(Extracted data entries)
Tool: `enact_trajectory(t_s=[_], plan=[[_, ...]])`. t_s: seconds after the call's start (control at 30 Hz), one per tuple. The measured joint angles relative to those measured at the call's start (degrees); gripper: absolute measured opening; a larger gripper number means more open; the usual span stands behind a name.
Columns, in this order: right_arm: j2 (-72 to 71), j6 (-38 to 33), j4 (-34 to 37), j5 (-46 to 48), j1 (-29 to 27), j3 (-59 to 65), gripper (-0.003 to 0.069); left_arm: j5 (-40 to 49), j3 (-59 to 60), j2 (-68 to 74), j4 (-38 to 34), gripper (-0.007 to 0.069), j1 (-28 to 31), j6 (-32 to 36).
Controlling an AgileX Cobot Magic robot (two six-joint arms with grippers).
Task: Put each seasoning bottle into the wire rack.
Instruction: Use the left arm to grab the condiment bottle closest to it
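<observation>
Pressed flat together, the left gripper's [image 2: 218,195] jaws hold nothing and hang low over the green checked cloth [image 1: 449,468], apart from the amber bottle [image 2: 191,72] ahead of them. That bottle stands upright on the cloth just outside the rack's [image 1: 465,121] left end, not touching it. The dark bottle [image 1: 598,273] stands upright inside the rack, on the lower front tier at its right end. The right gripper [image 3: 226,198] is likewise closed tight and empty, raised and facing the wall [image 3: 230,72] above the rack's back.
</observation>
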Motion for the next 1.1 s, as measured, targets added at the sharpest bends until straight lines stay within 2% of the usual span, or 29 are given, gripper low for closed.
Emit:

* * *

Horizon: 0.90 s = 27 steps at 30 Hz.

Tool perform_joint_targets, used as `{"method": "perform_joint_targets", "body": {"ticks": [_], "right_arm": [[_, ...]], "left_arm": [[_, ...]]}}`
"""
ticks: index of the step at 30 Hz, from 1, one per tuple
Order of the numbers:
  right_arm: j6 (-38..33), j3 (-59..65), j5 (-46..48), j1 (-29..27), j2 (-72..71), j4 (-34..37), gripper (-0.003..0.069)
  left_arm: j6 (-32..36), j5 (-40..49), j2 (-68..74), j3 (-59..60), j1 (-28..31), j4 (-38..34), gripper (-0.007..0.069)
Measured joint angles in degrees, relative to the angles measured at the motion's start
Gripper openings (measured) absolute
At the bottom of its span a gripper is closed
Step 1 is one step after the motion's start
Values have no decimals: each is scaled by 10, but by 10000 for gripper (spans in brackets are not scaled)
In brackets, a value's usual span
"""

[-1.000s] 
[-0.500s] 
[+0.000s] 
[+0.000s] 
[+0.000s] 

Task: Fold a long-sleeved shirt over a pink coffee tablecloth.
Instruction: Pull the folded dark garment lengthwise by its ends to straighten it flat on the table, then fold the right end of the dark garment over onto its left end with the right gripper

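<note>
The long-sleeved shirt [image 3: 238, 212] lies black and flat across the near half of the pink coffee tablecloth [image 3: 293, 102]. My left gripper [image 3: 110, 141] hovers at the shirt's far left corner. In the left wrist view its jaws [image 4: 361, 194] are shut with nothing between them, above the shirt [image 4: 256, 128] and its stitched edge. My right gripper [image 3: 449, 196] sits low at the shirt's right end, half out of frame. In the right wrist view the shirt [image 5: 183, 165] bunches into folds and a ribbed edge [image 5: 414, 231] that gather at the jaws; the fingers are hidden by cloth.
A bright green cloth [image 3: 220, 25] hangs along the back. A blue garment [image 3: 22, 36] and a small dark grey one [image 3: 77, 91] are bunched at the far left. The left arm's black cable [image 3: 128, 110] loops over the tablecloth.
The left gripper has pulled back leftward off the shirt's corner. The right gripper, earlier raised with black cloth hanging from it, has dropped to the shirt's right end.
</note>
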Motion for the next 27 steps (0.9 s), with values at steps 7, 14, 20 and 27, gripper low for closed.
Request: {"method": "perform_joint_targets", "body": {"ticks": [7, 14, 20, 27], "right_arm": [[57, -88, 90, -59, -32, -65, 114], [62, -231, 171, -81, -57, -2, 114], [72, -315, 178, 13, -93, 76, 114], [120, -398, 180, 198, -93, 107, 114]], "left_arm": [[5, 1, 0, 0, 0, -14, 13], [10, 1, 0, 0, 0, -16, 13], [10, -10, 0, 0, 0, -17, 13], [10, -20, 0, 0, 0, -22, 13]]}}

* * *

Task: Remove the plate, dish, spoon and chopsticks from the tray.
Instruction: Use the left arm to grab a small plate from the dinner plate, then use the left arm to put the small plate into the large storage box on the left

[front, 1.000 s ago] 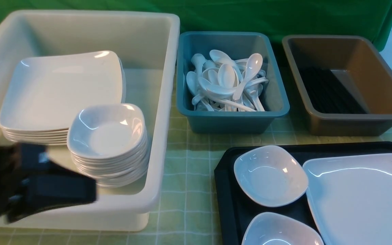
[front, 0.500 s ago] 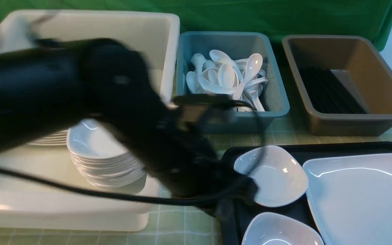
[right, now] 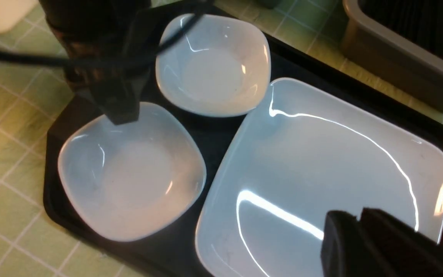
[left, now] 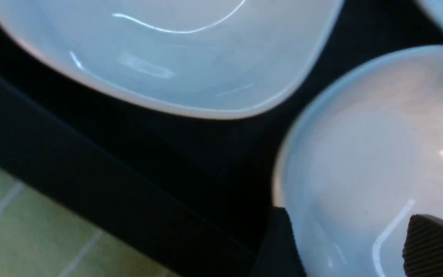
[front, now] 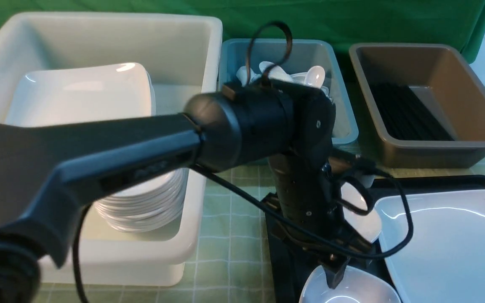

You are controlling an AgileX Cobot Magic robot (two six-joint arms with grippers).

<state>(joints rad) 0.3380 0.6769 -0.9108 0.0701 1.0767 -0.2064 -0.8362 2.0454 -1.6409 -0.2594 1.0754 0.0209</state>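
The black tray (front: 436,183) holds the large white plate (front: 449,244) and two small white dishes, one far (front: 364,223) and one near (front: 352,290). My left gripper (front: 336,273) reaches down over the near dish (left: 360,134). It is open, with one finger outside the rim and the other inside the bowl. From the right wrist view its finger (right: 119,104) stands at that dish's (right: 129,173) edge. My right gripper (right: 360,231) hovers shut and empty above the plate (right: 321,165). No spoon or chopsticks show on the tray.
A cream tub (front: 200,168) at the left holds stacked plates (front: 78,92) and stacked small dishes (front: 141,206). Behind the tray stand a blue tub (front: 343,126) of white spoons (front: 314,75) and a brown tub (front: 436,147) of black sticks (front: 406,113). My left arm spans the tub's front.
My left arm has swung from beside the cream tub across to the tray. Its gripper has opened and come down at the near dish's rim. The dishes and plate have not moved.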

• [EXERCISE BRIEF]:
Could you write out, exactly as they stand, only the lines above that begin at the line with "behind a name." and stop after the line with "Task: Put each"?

• [FINAL ANSWER]:
Tool: `enact_trajectory(t_s=[_], plan=[[_, ...]])`. t_s: seconds after the call's start (control at 30 Hz), one per tuple. The measured joint angles relative to those measured at the call's start (degrees); gripper: absolute measured opening; a larger gripper number means more open; the usual span stands behind a name.
Columns, in this order: right_arm: j2 (-72 to 71), j6 (-38 to 33), j4 (-34 to 37), j5 (-46 to 48), j1 (-29 to 27), j3 (-59 to 65), gripper (-0.003 to 0.069); left_arm: j5 (-40 to 49), j3 (-59 to 60), j2 (-68 to 74), j4 (-38 to 34), gripper (-0.007 to 0.069), j1 (-28 to 31), j6 (-32 to 36).
Controlling an AgileX Cobot Magic robot (two six-joint arms with grippers).
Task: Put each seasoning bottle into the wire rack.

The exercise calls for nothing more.